Counterpoint Research Director MS Hwang told CNBC that SK Hynix has the best product, the lowest manufacturing cost, and the highest operating margin in the HBM market. The company reported a 72 percent operating margin in Q1 2026, higher than Nvidia's 65 percent in the same period, with revenue of 52.58 trillion won, a 198 percent year-over-year increase.

The Market Reaction

SK Hynix shares surged more than 12 percent on June 25, buoyed by the listing announcement and stronger-than-expected quarterly results from US rival Micron, which reinforced expectations that AI memory demand remains supply-constrained, CNBC reported.

The company's stock has risen more than 300 percent year-to-date. During intraday trading on June 22, SK Hynix briefly overtook Samsung Electronics to become South Korea's most valuable listed company for the first time since November 2000. Its market capitalization now stands at roughly $1.2 trillion.

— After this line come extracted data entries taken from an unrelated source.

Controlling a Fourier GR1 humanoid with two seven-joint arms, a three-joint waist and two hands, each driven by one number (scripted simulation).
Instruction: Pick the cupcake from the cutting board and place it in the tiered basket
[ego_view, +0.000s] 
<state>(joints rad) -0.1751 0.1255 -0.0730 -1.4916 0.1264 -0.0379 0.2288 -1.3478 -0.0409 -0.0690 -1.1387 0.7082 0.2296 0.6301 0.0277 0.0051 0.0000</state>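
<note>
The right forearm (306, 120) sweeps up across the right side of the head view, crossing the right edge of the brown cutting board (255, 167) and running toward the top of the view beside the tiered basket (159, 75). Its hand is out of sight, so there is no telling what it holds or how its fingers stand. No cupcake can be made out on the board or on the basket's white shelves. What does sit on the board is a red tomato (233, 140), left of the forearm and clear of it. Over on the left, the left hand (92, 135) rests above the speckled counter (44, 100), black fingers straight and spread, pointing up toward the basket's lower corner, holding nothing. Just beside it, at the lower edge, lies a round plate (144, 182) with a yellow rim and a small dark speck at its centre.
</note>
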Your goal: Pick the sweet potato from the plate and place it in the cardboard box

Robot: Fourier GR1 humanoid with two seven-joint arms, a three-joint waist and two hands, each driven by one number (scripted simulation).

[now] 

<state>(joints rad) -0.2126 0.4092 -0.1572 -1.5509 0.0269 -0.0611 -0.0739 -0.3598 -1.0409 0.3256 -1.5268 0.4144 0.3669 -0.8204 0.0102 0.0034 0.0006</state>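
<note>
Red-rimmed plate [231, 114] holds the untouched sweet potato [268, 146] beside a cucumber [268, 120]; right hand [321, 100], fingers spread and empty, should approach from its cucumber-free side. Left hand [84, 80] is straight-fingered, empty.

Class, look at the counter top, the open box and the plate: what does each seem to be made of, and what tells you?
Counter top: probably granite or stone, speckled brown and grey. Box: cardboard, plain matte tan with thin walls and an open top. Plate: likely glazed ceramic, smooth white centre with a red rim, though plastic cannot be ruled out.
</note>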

HSBC analysts responded to the filing by applying a 20 percent premium to the company's valuation, raising their price target from 2.9 million won to 4 million won per share. They said the US listing would help SK Hynix narrow a persistent valuation gap with Micron, which has traded at an average 35 percent premium over the past 13 years due to better US investor access, CNBC reported.

The Broader Context

The listing arrives days before South Korea announced an 800 trillion won national semiconductor investment plan, with SK Hynix and Samsung each building two new fabrication plants. The convergence of the Nasdaq listing and the national investment plan signals that South Korea is consolidating its position as the critical supplier of AI memory at exactly the moment when global demand is accelerating fastest.

Analysts remain bullish on the outlook for AI memory chips, arguing that supply constraints in HBM are likely to persist for years as hyperscalers continue ramping AI infrastructure spending. Mirae Asset Securities expects passive fund inflows of 7 trillion won following the listing.

What to Watch

The ADR listing begins trading on July 10 under the ticker SKHY. Whether US institutional investors treat the offering as a pure infrastructure play on AI demand or apply the same valuation framework they use for Nvidia and other US chip companies will determine the long-term pricing trajectory and set a benchmark for how international semiconductor companies access the US AI capital market.

What Changed

SK Hynix filed with the SEC on June 24 to list ADRs on the Nasdaq under ticker SKHY, targeting approximately $29 billion.

Why It Matters

The Nasdaq listing gives US institutional investors direct access to the company that controls the most supply-constrained component in the AI hardware stack.

Suggested Actions

Investors tracking the AI hardware supply chain should evaluate the SK Hynix ADR when trading begins July 10.